▸ **Exercise prompt**
Would you restate all the data that follows, word for word?

▸ **Stored data**
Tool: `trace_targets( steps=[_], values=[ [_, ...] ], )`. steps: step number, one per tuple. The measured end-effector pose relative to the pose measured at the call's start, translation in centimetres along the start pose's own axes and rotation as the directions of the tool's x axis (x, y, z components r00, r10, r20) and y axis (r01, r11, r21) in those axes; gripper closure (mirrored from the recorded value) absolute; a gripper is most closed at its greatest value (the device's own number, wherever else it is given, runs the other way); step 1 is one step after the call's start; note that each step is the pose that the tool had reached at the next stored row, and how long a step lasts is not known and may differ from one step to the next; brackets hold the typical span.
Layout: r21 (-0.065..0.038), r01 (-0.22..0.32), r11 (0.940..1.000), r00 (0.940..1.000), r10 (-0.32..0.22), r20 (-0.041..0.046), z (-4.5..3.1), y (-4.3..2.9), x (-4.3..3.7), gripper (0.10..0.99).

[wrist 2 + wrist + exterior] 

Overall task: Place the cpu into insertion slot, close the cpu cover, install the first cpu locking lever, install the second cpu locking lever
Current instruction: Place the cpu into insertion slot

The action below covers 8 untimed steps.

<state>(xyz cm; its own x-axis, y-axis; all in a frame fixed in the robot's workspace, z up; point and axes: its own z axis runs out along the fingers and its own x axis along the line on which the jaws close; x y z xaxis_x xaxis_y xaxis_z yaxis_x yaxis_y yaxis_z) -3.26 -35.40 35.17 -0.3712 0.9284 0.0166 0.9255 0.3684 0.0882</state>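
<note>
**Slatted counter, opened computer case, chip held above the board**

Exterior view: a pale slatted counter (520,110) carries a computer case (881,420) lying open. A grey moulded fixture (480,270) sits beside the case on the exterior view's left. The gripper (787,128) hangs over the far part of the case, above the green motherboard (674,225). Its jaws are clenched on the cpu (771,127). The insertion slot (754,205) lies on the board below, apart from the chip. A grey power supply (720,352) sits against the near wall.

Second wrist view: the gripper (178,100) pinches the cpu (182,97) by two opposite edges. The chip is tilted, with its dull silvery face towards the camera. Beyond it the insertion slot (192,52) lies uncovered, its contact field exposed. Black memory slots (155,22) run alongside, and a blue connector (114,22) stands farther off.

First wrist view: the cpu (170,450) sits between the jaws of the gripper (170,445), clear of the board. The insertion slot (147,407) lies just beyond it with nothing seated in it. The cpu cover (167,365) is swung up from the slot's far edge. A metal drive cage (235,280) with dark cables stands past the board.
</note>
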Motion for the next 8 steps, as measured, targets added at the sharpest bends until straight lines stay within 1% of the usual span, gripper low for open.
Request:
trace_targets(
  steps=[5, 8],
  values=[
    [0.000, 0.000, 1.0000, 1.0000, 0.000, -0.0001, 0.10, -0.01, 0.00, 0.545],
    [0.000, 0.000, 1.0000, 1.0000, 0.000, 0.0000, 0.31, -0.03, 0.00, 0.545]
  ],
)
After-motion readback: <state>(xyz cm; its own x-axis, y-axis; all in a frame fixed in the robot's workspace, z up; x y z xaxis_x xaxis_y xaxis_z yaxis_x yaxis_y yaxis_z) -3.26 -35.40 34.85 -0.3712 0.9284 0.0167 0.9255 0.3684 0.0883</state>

▸ **Reply**
Tool: `trace_targets( steps=[_], values=[ [_, ...] ], )`. steps: step number, one per tuple. The measured end-effector pose relative to the pose measured at the call's start, translation in centimetres along the start pose's own axes and rotation as the directions of the tool's x axis (x, y, z components r00, r10, r20) and y axis (r01, r11, r21) in those axes; gripper closure (mirrored from the recorded value) absolute; a gripper is most closed at its greatest value (the device's own number, wherever else it is given, runs the other way); step 1 is one step after the call's start; note that each step is the pose that the tool had reached at the next stored row, and how long a step lasts is not known and may differ from one step to the next; brackets hold the typical span.
Layout: r21 (-0.065..0.038), r01 (-0.22..0.32), r11 (0.940..1.000), r00 (0.940..1.000), r10 (-0.32..0.22), r20 (-0.041..0.046), z (-4.5..3.1), y (-4.3..2.9), x (-4.3..3.7), gripper (0.10..0.99).

[wrist 2 + wrist + exterior] 

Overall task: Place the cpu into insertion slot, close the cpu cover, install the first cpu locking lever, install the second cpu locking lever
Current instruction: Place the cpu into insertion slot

The action below covers 8 untimed steps.

<state>(xyz cm; its own x-axis, y-axis; all in a frame fixed in the robot's workspace, z up; point and axes: its own z axis runs out along the fingers and its own x axis along the line on which the jaws close; x y z xaxis_x xaxis_y xaxis_z yaxis_x yaxis_y yaxis_z) -3.26 -35.40 35.17 -0.3712 0.9284 0.0166 0.9255 0.3684 0.0882</state>
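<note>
**Slatted counter, opened computer case, chip held above the board**

Exterior view: a pale slatted counter (520,110) carries a computer case (881,420) lying open. A grey moulded fixture (480,270) sits beside the case on the exterior view's left. The gripper (787,128) hangs over the far part of the case, above the green motherboard (674,225). Its jaws are clenched on the cpu (771,127). The insertion slot (754,205) lies on the board below, apart from the chip. A grey power supply (720,352) sits against the near wall.

Second wrist view: the gripper (178,100) pinches the cpu (182,97) by two opposite edges. The chip is tilted, with its dull silvery face towards the camera. Beyond it the insertion slot (192,52) lies uncovered, its contact field exposed. Black memory slots (155,22) run alongside, and a blue connector (114,22) stands farther off.

First wrist view: the cpu (170,450) sits between the jaws of the gripper (170,445), clear of the board. The insertion slot (147,407) lies just beyond it with nothing seated in it. The cpu cover (167,365) is swung up from the slot's far edge. A metal drive cage (235,280) with dark cables stands past the board.
</note>
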Motion for the next 8 steps, as measured, targets added at the sharpest bends until straight lines stay within 1% of the usual span, gripper low for open.
Request:
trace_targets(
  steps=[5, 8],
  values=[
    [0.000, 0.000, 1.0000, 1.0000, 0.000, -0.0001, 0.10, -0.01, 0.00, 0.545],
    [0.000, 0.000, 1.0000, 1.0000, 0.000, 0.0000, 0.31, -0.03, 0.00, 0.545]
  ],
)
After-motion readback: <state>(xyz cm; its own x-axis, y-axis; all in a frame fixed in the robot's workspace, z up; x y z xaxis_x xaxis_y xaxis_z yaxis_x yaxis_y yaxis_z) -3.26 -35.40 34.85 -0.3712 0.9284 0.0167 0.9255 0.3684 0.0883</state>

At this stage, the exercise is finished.